Affaire Peter Mandelson : la polémique enfle au Royaume-Uni après de nouvelles révélations
Peter Mandelson, Ancien Commissaire européen au Commerce et à la Sécurité économique

Nouvel épisode dans la controverse entourant Peter Mandelson au Royaume-Uni. Cet ancien cadre du Parti travailliste, nommé ambassadeur aux États-Unis par le gouvernement de Keir Starmer, avait finalement démissionné quelques mois plus tard en raison de ses liens avec le pédocriminel Jeffrey Epstein. Il est aujourd’hui accusé d’avoir transmis à ce dernier des informations financières sensibles et fait l’objet d’une enquête.

Selon des révélations récentes, les services de sécurité britanniques avaient émis des réserves sur sa nomination. Pourtant, le ministère des Affaires étrangères aurait passé outre cet avis en janvier 2025, malgré un processus de vérification censé garantir l’absence de menace pour la sécurité nationale.

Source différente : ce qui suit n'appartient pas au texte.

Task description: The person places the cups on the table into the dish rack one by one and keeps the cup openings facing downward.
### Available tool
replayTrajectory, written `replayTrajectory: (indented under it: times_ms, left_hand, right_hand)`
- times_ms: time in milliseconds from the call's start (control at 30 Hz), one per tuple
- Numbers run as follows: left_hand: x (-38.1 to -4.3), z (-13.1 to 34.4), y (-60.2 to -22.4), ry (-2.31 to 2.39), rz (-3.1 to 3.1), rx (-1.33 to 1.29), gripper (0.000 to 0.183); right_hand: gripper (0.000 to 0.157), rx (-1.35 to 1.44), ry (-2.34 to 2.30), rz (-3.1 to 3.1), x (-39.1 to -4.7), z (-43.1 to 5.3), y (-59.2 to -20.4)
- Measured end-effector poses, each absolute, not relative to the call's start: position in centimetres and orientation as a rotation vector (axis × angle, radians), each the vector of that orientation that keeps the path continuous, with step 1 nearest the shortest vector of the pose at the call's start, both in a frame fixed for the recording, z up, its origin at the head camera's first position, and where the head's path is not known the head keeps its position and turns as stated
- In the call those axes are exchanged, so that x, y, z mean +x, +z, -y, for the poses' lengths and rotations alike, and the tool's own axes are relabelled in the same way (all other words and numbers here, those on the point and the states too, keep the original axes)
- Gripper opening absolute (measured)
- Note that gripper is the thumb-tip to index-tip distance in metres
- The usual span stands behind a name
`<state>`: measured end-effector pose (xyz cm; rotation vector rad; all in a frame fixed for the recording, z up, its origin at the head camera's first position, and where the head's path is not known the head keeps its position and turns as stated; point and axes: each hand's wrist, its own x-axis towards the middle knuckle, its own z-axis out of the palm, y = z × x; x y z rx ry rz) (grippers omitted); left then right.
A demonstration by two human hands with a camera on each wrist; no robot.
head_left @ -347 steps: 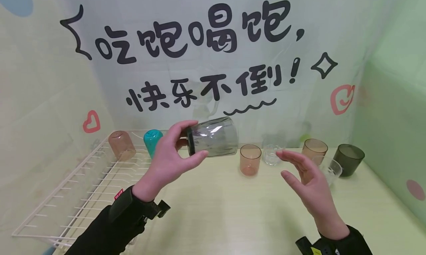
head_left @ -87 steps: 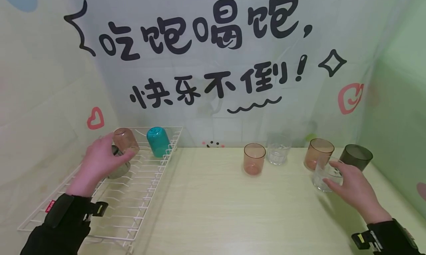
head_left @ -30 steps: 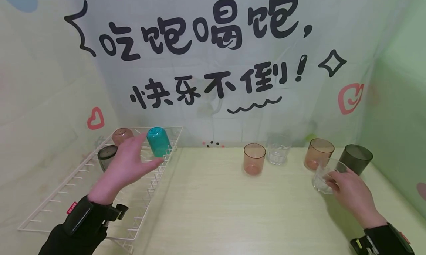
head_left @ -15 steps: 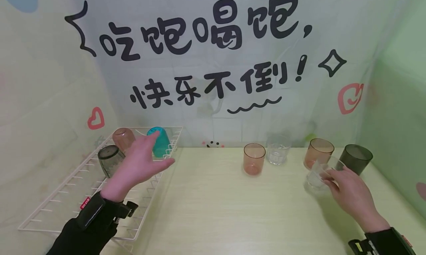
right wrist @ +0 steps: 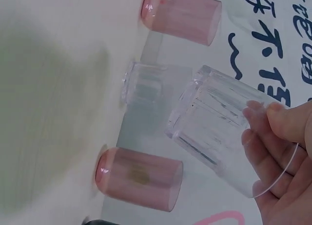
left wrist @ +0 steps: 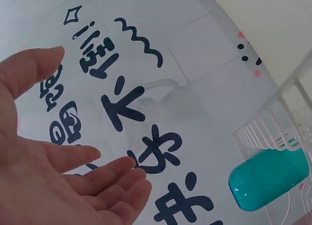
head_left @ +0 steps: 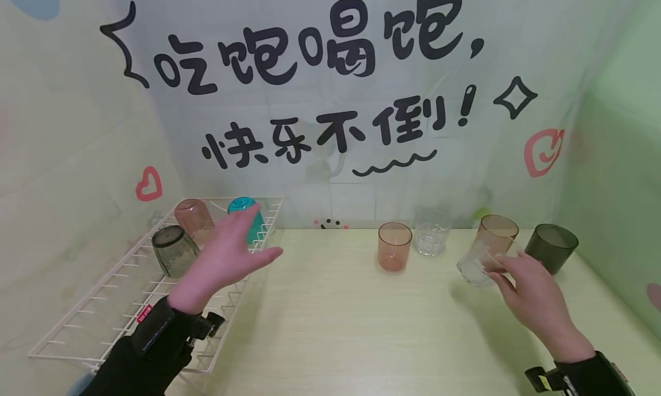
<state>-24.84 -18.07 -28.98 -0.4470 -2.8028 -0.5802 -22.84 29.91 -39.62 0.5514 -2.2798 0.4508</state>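
Note:
My right hand [head_left: 534,304] pinches a clear drinking glass [head_left: 474,265] by its rim, thumb on one side and fingers on the other. The glass is tilted and raised off the table; its ribbed wall and thick base show in the right wrist view [right wrist: 214,122]. My left hand [head_left: 227,249] hovers over the white wire dish rack [head_left: 129,321] with fingers spread, holding nothing. Upside down in the rack sit a grey glass [head_left: 174,252], a pink glass [head_left: 193,219] and a teal cup [head_left: 242,205], the last partly hidden behind my left fingers.
Along the back of the table [head_left: 361,327] stand an amber-pink glass [head_left: 395,248], another clear glass [head_left: 432,235], a second amber-pink glass [head_left: 498,232] and a dark grey glass [head_left: 552,247]. A printed curtain [head_left: 320,97] hangs behind them.
The grey glass, in my left hand earlier, now rests inverted in the rack; that hand has let go and moved right. My right hand has lifted the clear glass and shifted it left.

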Motion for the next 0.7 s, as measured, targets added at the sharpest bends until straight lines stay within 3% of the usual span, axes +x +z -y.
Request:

Affaire Peter Mandelson : pressions politiques et interrogations sur le rôle du Premier ministre

Cette affaire relance les interrogations sur ce que savait réellement Keir Starmer. Downing Street affirme que le Premier ministre n’avait pas connaissance des conclusions des services de renseignement concernant Peter Mandelson. Le ministre des Affaires étrangères de l’époque, David Lammy, n’aurait été informé que le mercredi 15 avril.

Interrogé vendredi 17 avril sur Sky News, Keir Starmer s’est dit furieux et a dénoncé une absence totale d’alerte officielle : « Je n’ai pas été prévenu que Peter Mandelson avait échoué aux contrôles de sécurité… C’est impardonnable. » Le chef du gouvernement a également limogé un haut responsable du ministère des Affaires étrangères.

Alors que l’opposition exige des explications et évoque une possible démission, le gouvernement fait face à une pression croissante. Keir Starmer doit s’exprimer devant le Parlement le lundi 20 avril afin de clarifier les zones d’ombre de cette affaire désormais politique.